The intergovernmental method of managing the European affairs confuses and mingles national and European interests. National governments cannot do without Europe, but they are also obliged to defend their own national interests. The result is a decision-making process which is slow, contradictory and inefficient. The proposal to expel Greece from the EMU opened the door to financial speculation against the euro and the possibility of an eventual legitimization of a split in the Monetary Union. Moreover, the decision to involve the IMF in the rescue package of 750 billion euro was a tacit admission of the euro’s weakness as compared to the dollar. The US Government has never asked the IMF for help when any of the 50 states of the Union risked being in default, as happened with New York in 1975 and today with California. The EMU’s survival is a purely European problem. No-one will save the euro so long as Europeans remain unable, or unwilling, to change their inefficient decision-making system.
Germany’s insistence on greater budget austerity in EU member states is correct. But it is only one side of the coin. The other side is the growth of the European economy. Too much austerity can kill the patient. After a dramatic economic downturn, the likely outcome would be a deflationary vicious circle with lower public expenditure, lower purchasing power, lasting stagnation, etc. The future of the European Union cannot simply be “l’Europe des patries” with strong ‘virtuous’ states able to face the challenges of the global economy, and weak ‘guilty’ states lagging behind. The Lisbon Treaty states that the Union “shall promote economic, social and territorial cohesion, and solidarity among member states” (art. 3). The present European Union is unable to attain these aims because it is not endowed with the necessary means for the effective governance of the European economy and, in particular, a suitable budget.
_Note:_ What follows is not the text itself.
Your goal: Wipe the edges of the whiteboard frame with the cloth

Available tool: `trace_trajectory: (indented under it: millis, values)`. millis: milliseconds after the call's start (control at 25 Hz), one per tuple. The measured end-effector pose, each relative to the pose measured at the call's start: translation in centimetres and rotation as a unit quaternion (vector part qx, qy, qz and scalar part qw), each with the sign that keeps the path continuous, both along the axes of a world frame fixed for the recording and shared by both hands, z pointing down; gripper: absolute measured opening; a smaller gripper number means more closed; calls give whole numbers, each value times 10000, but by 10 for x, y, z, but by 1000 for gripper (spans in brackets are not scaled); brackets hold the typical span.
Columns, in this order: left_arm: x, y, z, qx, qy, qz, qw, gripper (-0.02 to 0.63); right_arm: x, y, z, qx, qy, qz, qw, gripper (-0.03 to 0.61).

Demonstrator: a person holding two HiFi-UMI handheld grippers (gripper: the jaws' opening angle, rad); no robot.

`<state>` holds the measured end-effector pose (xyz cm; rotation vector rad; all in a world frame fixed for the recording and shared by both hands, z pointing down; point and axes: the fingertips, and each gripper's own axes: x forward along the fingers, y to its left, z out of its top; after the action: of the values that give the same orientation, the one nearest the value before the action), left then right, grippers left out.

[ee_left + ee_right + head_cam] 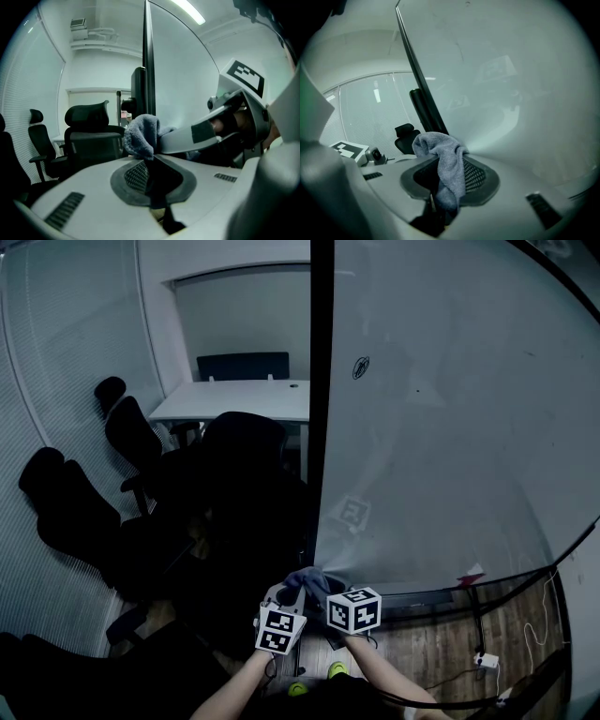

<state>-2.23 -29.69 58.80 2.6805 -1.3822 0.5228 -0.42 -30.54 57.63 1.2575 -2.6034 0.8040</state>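
1. The room is a dim office. Chairs (131,432) stand at the left, a desk (234,401) is at the back, and a large whiteboard (450,427) fills the right half of the head view over a wooden floor (441,652).
2. The board's frame (322,381) shows as a dark vertical bar on its left side. A second edge curves off to the right along the bottom.
3. The cloth (307,579) is bunched just at the lower left corner of the board. It sits at the foot of the vertical bar, between the two tools.
4. The right gripper (321,589) is clamped on the cloth. In its own view, grey folds hang down into the slit between its closed jaws, and the bar rises just beyond them.
5. The left gripper (291,594) also has its jaws together. A tuft of cloth sits at their tips, so it appears to pinch the same cloth. The other tool's finger crosses close behind that tuft.
6. The relation that matters is that the bar's long axis runs straight up from the cloth. The cloth is near the bar, though I cannot tell whether it is touching.
7. The right gripper is the nearer one to the board, and the left is on the chair side.
8. My judgement is that wiping has barely begun. The next stroke probably runs up the bar or right along the bottom edge.
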Motion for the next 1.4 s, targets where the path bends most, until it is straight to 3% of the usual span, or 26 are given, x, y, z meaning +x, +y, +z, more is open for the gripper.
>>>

In Maastricht, December 1991, the heads of state and government decided to create a Monetary Union but did almost nothing to establish an Economic Union. The Delors’ Commission in 1993 launched an ambitious long term Plan for growth and employment, but the Ecofin refused to issue the required Union Bonds. The Lisbon Strategy, launched in 2000, was a complete failure because it was founded on the illusion that cooperation among 27 national governments could happen spontaneously. The European Commission was not seen as a potential government of the economy but merely as the secretariat of the Council. If the new Commission’s plan “2020” will not be financed by appropriate means, it is easy to forecast a new failure.
The time has now come to complete the EMU by establishing a fully-fledged Economic Union. Two parallel processes of reform of the EU institutions are on the table today: reform of the Growth and Stability Pact and reform of the Community budget. These two reforms are to be merged because the EMU can work only if supported by a fiscal union within which it is possible to decide how much to allocate to purely European projects (i.e. European public goods) and how much to national projects (i.e. national public goods). The global economic crisis has greatly worsened the state of European public finance. Taxpayers will be compelled to face new sacrifices for years ahead. The voice of the European citizens and their representatives cannot therefore be ignored.
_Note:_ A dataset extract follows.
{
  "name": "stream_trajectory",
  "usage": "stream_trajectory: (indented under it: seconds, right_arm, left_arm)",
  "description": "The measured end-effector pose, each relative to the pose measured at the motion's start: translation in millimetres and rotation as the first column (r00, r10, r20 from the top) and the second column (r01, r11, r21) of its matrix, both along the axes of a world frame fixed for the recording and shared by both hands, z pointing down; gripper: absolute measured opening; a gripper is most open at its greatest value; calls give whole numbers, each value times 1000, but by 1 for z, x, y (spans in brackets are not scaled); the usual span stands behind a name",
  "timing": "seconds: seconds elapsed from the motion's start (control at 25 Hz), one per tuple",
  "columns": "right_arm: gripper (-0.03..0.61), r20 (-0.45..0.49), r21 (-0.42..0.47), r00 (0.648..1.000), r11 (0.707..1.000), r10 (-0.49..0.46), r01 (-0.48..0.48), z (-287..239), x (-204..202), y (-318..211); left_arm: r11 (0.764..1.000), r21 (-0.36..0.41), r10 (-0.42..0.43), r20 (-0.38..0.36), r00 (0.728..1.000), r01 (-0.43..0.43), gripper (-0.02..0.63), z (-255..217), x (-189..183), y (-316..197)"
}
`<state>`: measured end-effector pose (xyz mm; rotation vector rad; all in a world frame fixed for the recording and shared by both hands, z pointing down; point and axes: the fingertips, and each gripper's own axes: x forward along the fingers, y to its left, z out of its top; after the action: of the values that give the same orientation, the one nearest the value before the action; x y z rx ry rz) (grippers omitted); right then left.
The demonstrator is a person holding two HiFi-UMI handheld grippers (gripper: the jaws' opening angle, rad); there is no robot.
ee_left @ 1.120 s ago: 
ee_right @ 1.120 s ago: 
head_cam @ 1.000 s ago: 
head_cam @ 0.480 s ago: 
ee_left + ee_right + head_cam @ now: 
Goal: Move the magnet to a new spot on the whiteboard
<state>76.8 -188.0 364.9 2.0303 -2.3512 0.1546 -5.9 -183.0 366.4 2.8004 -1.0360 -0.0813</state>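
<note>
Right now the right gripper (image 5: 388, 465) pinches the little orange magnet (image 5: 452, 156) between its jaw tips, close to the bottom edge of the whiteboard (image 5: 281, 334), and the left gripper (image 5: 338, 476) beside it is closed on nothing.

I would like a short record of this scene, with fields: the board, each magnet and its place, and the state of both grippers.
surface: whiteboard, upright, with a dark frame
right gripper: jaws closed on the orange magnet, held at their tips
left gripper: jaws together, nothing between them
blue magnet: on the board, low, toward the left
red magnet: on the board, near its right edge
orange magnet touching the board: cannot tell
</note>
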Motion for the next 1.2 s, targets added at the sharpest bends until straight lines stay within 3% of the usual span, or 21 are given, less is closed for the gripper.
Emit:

We need a fresh pact between the citizens of the EU, from Germany to Greece, from Finland to Portugal, setting out the principles of a new fiscal responsibility and solidarity. To achieve this historic agreement, national parliaments should be involved in the reform process, along with the European Parliament, the European Commission and the national governments. The European Parliament – which defined the EU as a supranational democracy – should therefore promote an Inter-Parliamentary Conference (on the model of the “Assises”, convened in Rome in 1990) in order to exploit all the possibilities of the Lisbon Treaty and to propose the rules for an effective European Government of the Economy.